Benoît Conort

Pour une île à venir

Plus loin est souvenir

 
Plus loin est souvenir, femme venue du fond du puits
...
Aube, comme frémissent au loin les doigts de feuillage
Du soleil qui se lève.
 
L'enfant rêvait le cœur du monde
Cœur fade de la fleur
Aux fossés l'ortie et sa veine douceâtre venait battre le vent

Un enfant se défait dans le rêve des jours
Son rire étincelle sur la pierre noire des villes
De vous à moi son regard n'est qu'un fil
Entre la terre et les étoiles, somnambule léger, le lien ténu du monde.

Enfances

 
Hauteurs glaciales, haleines, à la bouche des monts solitaires.
On entendit un roc se briser en une note aiguë. Elle
tint longtemps dans le silence, reprenant, inlassable, les
rêves les plus anciens de l'homme enfin immobile, enraciné
à ce qui l'étreint et le possède, ne le transporte pas, l'implante.
Pan de neige basculant sur la pente, glissant, 
tonnerre blanc, chute d'un son terrible et meurtrier.
Bonheur qui le saisit et qu'il charrie en son sang.
Arbres culbutés, maisons emportées, corps meurtri, défait
et recomposé. Le chant renaît du cri, éclate, désir trop
longtemps asservi.
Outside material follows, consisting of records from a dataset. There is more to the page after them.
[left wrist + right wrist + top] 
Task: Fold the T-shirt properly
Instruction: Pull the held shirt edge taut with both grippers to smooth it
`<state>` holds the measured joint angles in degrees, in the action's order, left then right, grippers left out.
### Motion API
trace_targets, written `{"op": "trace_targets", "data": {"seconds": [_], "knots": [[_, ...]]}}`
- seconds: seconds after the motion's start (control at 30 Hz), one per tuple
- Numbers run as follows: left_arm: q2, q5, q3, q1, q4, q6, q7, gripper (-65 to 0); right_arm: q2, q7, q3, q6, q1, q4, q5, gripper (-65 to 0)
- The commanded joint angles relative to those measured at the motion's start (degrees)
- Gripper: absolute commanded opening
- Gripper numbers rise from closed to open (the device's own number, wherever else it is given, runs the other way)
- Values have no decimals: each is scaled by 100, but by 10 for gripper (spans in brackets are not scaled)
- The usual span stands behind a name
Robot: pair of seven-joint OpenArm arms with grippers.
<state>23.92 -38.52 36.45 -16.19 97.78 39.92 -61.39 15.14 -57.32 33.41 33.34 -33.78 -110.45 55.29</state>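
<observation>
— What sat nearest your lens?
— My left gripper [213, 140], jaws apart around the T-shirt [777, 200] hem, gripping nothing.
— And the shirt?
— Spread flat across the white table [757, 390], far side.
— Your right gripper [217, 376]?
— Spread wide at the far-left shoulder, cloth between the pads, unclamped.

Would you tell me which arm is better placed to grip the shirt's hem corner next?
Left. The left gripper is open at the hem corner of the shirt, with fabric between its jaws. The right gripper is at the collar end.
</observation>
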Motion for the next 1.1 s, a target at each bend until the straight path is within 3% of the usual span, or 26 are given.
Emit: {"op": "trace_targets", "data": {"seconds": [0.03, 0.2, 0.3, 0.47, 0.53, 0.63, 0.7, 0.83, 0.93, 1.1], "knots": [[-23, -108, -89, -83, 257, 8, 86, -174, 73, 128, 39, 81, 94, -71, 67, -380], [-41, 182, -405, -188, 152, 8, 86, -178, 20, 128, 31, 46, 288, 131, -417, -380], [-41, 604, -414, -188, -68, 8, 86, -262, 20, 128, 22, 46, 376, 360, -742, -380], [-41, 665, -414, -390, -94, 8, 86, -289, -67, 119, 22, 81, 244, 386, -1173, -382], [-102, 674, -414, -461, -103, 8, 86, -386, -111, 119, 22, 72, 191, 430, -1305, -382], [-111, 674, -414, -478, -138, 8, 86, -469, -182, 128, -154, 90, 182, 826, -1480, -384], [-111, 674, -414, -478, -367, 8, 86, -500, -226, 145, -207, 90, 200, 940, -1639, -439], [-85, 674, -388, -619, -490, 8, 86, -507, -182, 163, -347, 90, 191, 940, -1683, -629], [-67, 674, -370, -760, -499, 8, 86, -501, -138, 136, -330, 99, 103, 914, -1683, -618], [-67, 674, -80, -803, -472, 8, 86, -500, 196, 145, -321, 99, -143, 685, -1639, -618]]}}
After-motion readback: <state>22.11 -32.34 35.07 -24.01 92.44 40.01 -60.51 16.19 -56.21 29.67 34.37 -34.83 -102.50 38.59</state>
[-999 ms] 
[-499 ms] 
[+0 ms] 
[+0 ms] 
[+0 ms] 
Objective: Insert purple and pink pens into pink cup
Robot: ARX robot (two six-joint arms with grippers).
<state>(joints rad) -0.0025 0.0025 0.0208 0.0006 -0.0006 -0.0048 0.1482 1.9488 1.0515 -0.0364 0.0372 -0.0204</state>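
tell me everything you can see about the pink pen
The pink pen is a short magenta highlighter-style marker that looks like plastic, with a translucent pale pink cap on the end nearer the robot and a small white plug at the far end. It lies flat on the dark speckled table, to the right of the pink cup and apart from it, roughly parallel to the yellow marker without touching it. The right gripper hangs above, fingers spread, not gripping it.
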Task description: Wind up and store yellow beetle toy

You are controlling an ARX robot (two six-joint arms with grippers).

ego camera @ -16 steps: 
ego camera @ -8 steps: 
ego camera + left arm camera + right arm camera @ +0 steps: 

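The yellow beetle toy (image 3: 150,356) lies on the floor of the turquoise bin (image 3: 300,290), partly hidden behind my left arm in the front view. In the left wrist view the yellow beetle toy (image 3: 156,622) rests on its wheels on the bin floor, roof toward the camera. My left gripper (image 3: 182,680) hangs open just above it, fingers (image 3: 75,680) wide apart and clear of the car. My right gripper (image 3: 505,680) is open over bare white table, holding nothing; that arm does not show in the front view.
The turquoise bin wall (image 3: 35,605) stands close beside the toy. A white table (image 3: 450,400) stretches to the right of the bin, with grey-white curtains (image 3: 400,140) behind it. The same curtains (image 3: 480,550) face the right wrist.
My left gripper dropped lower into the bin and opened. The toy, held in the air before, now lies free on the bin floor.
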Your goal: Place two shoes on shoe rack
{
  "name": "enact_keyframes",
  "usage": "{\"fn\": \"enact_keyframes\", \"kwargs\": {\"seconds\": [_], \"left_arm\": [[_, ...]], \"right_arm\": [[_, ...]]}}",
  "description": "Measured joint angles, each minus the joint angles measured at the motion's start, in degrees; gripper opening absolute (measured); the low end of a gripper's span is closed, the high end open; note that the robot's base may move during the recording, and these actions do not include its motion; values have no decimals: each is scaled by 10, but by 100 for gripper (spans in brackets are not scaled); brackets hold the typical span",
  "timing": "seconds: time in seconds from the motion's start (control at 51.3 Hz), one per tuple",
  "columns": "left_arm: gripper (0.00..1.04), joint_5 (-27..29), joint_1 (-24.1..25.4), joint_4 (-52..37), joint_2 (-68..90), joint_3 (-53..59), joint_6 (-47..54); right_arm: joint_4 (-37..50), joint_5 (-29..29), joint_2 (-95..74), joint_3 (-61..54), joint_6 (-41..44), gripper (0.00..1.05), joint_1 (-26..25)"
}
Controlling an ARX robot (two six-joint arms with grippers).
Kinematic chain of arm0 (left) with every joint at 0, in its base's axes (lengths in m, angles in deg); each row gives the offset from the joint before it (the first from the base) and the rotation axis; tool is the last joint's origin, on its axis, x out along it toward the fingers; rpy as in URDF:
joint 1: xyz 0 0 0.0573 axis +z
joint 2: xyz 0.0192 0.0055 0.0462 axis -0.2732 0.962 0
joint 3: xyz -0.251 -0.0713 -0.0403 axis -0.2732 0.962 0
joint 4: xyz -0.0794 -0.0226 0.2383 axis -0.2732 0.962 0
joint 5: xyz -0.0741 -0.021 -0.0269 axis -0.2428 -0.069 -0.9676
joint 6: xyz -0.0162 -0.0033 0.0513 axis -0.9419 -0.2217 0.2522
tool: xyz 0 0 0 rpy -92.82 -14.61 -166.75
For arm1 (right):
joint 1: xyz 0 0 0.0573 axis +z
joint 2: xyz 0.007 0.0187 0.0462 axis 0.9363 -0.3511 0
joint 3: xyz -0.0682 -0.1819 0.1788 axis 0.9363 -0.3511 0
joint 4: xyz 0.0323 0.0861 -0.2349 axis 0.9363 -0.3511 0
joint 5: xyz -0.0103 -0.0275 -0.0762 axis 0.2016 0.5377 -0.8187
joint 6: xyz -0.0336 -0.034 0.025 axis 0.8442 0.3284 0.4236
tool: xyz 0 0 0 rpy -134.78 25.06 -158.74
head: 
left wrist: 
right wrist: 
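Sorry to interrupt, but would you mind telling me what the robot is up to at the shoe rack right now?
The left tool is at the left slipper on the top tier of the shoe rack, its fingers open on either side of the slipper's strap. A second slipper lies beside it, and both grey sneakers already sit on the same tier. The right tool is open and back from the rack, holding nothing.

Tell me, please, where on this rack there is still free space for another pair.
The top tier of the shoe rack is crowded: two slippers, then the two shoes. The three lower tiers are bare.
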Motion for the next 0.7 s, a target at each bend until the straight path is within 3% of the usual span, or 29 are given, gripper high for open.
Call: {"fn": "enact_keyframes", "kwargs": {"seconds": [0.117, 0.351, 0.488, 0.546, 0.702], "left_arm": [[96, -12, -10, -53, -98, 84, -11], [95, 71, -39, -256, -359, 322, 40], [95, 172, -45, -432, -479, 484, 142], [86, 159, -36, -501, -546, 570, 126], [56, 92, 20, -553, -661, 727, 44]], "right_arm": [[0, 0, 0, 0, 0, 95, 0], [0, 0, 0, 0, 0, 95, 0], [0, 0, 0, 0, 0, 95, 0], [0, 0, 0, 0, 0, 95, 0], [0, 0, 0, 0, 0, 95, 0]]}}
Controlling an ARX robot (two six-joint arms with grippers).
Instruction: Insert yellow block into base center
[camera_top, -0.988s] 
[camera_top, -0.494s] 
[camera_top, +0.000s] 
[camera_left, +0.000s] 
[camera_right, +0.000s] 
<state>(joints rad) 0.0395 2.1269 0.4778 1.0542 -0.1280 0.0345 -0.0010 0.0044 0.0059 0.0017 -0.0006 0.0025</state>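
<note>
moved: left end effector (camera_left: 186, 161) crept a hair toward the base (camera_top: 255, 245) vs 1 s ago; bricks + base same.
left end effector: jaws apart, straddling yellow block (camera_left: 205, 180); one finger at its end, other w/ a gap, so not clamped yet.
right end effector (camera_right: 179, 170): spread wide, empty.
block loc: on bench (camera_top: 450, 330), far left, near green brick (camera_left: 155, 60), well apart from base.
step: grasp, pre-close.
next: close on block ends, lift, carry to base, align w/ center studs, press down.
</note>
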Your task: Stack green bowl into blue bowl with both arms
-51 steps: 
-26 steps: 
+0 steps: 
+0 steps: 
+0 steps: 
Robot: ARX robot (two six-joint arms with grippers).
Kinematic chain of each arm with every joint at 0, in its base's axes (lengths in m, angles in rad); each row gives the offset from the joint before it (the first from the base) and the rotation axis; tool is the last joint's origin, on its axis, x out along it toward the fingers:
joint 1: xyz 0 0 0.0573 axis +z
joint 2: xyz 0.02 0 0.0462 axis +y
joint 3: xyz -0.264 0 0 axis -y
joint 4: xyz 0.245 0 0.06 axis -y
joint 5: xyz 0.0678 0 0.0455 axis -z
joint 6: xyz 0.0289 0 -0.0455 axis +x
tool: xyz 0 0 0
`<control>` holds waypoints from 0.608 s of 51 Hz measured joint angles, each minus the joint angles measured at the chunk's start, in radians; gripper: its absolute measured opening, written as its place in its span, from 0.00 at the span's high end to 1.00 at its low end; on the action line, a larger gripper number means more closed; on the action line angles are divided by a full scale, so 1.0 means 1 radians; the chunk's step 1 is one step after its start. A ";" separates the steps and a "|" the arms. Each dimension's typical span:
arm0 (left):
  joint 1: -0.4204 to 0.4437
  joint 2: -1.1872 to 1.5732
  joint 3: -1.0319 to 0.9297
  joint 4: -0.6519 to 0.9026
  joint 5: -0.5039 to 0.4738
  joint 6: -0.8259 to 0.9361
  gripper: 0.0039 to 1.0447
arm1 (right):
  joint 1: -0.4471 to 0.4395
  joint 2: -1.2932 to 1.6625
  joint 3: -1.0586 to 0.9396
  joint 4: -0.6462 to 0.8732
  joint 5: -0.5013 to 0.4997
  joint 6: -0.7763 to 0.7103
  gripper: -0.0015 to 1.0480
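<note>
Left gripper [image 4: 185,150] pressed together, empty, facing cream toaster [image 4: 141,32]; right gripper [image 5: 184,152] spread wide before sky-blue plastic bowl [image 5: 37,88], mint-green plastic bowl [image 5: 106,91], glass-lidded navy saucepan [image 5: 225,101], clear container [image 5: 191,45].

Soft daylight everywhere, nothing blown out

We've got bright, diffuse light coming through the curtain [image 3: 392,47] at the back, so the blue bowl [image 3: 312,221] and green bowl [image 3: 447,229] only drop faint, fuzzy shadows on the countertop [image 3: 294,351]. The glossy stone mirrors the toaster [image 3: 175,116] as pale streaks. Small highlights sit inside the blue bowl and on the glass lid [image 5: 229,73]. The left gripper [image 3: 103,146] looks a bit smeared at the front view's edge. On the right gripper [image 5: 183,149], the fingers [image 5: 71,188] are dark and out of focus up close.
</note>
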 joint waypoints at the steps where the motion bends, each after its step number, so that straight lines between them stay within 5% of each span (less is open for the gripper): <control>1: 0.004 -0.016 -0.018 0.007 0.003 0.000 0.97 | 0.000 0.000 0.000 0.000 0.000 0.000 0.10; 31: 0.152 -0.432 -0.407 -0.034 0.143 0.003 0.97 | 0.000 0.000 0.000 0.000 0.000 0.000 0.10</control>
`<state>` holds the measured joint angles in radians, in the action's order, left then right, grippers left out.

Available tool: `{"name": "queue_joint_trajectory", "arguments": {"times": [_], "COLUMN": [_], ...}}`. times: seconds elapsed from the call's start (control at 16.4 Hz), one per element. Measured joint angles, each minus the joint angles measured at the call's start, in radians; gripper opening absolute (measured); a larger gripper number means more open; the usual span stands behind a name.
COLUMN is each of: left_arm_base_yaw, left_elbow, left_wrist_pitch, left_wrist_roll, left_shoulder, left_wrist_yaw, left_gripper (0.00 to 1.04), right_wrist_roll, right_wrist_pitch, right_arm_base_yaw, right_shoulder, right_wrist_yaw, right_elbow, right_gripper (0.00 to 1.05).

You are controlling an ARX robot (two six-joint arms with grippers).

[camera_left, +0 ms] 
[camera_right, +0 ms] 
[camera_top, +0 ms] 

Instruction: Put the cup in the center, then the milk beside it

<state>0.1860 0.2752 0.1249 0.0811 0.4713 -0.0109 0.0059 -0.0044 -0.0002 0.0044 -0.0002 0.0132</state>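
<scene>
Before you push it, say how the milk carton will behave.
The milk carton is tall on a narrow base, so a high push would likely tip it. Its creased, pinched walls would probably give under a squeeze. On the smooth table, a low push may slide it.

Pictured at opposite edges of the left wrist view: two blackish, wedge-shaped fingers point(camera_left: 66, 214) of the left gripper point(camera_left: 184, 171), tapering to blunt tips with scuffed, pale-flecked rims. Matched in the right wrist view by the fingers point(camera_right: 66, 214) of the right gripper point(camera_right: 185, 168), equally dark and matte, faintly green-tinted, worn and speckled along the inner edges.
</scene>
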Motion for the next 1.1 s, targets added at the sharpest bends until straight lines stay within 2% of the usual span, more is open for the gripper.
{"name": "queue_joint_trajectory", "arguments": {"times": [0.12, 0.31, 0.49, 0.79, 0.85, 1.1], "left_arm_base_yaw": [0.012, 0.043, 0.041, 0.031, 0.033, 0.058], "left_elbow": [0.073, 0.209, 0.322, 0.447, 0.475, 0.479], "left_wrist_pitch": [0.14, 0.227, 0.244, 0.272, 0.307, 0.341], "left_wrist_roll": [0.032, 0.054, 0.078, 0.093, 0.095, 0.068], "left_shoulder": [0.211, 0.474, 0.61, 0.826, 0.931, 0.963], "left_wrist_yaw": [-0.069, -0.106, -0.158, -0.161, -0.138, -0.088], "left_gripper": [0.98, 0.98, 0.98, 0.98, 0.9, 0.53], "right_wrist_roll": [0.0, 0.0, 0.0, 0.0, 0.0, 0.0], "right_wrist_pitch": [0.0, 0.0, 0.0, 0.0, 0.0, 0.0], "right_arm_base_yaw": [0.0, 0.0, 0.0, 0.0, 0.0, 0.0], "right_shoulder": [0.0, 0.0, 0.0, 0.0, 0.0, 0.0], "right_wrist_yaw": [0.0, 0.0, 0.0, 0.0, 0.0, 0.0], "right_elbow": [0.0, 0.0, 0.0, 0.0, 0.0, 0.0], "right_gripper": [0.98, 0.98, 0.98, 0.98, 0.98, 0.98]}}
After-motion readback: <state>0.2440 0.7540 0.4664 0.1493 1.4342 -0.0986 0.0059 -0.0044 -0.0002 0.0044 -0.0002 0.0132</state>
Les digues abattues ont fait jaillir leur 
flot sur la lande.
Hauteurs glaciales, haleines, à la bouche des morts,
le son rauque d'un aigle éveille le soleil.
Ici j'apprends l'humilité
Le soir un papillon se confie à la pierre, replie ses
ailes
Et frémit doucement de tout son âge ancien.

L'envers du visage

 
Un oiseau vert vole dans l'arbre,
Son chant est de nervures secrètes, de fugitives dents;
Son chant plein-vent de feuille en feuille saute ainsi
qu'une joie bondissante.
Son souvenir
A gorge ouverte s'épand dans la nuit.
Son corps à peine chiffonné roule sous l'impact au
flanc de notre coeur :
« Ce que je suis ne dure qu'une flamme
Brisée auprès d'un mur; à peine l'attente, à peine
l'odeur, à peine si la lueur perçue
Commence l'ignorance. »
 
Moi qui l'ai saisie, je l'avouais soleil au sol coagulé,
	...
De leur violence précieuse. Grilles puissantes qui
creusaient, en s'enfonçant, d'infimes éruptions dans la peau
de la terre.

Ile, un coprs d'entre les pierres

 
Elle, visage d'aube en arbre nu, image dénouée,
S'invente parmi les mots un corps léger,
Un corps d'entre les pierres, enveloppé de linges blancs.
Elle avance, elle renonce à l'écorce, l'épaisse peau pelure.
La voix à l'abandon, en friche à tout jamais,

Ne se retourne pas, ne se retournera plus.